Aurore Bergé se réveille accidentellement dans la chambre de reconditionnement des députés LaRem

75 Publié le 03/08/2018 par La Rédaction
Par Jean-Luc Hauser — Travail personnel, CC BY-SA 4.0, https://commons.wikimedia.org/w/index.php?curid=60311789

Paris – Dramatique accident au siège de La République en Marche. Alors qu’elle allait comme tous les autres députés LREM être reconditionnée avec de nouveaux éléments de langage pour éviter toute velléité contre le pouvoir, Aurore Bergé s’est réveillée trop tôt et a tenté de prendre la fuite, avant d’être neutralisée.

« Oh non, je ne peux pas croire que tout ceci existe » a-t-elle hurlé, découvrant des dizaines de députés LREM avec la tête bardée d’électrodes. « C’est ainsi qu’ils effacent toute notre mémoire et nous gardent totalement sous leur contrôle, mon dieu, je dois réveiller les autres avant qu’il ne soit trop tard ! » s’est-elle exclamée avant d’essayer de réveiller une autre collègue députée inanimée. « Mais qu’est ce qu’ils ont fait de nous ! Réveille toi !! » a-t-elle hurlé, prenant peu à peu conscience que ses éléments de langage lui avaient été implantés à son insu.

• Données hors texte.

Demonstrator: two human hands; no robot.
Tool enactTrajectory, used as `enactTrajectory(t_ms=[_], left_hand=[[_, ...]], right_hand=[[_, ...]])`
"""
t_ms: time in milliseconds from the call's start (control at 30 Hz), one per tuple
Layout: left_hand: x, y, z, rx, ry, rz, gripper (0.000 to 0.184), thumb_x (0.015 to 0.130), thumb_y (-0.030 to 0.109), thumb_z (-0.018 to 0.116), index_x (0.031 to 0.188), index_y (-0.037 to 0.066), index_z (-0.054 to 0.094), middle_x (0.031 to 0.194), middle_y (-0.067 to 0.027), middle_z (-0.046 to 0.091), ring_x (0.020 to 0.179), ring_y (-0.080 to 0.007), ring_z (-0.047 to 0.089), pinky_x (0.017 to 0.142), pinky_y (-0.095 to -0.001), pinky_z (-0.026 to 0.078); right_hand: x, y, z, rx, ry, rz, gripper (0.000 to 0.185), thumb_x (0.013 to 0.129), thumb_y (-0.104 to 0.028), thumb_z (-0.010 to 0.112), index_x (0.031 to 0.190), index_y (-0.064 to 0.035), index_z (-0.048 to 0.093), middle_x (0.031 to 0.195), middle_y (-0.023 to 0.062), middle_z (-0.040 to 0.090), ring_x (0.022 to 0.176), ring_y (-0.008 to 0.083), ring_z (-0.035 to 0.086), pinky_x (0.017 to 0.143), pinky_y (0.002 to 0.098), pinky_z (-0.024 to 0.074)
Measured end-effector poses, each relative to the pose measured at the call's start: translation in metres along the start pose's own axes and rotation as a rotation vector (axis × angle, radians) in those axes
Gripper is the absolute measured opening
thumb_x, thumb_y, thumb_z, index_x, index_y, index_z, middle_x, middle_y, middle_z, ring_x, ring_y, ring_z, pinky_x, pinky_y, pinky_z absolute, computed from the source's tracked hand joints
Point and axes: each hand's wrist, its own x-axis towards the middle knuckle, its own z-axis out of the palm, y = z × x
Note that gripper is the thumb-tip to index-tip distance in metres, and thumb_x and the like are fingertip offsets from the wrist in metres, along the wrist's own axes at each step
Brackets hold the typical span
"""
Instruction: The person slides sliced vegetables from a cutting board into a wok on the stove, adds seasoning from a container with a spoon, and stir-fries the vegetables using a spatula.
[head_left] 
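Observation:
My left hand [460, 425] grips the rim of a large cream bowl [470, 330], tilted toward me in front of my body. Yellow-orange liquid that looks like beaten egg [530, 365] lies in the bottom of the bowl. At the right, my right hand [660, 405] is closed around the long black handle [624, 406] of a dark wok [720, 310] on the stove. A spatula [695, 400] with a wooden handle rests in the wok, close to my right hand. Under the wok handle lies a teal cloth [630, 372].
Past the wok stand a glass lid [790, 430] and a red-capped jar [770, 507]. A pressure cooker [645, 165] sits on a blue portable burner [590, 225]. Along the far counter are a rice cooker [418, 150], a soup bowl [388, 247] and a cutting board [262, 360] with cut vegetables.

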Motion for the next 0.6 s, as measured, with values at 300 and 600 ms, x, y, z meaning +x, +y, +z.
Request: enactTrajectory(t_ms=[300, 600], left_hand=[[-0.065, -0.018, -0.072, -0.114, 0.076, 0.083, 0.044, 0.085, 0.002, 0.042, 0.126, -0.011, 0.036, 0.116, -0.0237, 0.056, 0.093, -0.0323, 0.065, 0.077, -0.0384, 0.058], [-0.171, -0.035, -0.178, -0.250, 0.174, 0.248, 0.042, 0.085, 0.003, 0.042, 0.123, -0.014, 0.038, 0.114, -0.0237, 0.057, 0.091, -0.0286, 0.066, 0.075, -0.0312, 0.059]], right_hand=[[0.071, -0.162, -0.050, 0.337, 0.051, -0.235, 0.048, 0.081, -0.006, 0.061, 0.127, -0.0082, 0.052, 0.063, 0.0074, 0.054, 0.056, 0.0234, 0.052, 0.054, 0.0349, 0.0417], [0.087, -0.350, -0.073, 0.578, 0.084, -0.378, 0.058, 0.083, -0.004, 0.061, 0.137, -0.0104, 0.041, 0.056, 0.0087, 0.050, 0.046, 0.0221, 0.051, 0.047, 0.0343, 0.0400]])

Dans le même temps, Richard Ferrand, vêtu d’une blouse, est apparu en haut de l’escalier dominant la salle du laboratoire, expliquant à Édouard Philippe qu’un tel événement était fortement prévisible « Vous l’avez trop conditionnée, trop d’éléments de langage ! Son cerveau est devenu trop faible, il leur faut des doses plus fortes ! ». De son côté, le Premier ministre a assuré qu’il s’agissait d’un « incident isolé » et que les gardes allaient s’emparer rapidement de la fuyarde

« Je vais révéler au monde votre plan diabolique. Les Français doivent savoir ! Je ne serai plus complice de vos agissements » a répondu Aurore Bergé tout en prenant en otage un garde et en en abattant un autre. Soudain, derrière elle, deux députés LREM qu’elle n’avait pas vus lui tombent dessus. « Réveillez vous ! On vous a lavé le cerveau ! Vous n’êtes pas vous mêmes ! » hurle-t-elle avant de s’effondrer. « Personne ne saura jamais rien !» réplique Richard Ferrand avant de lâcher un terrible rire sardonique.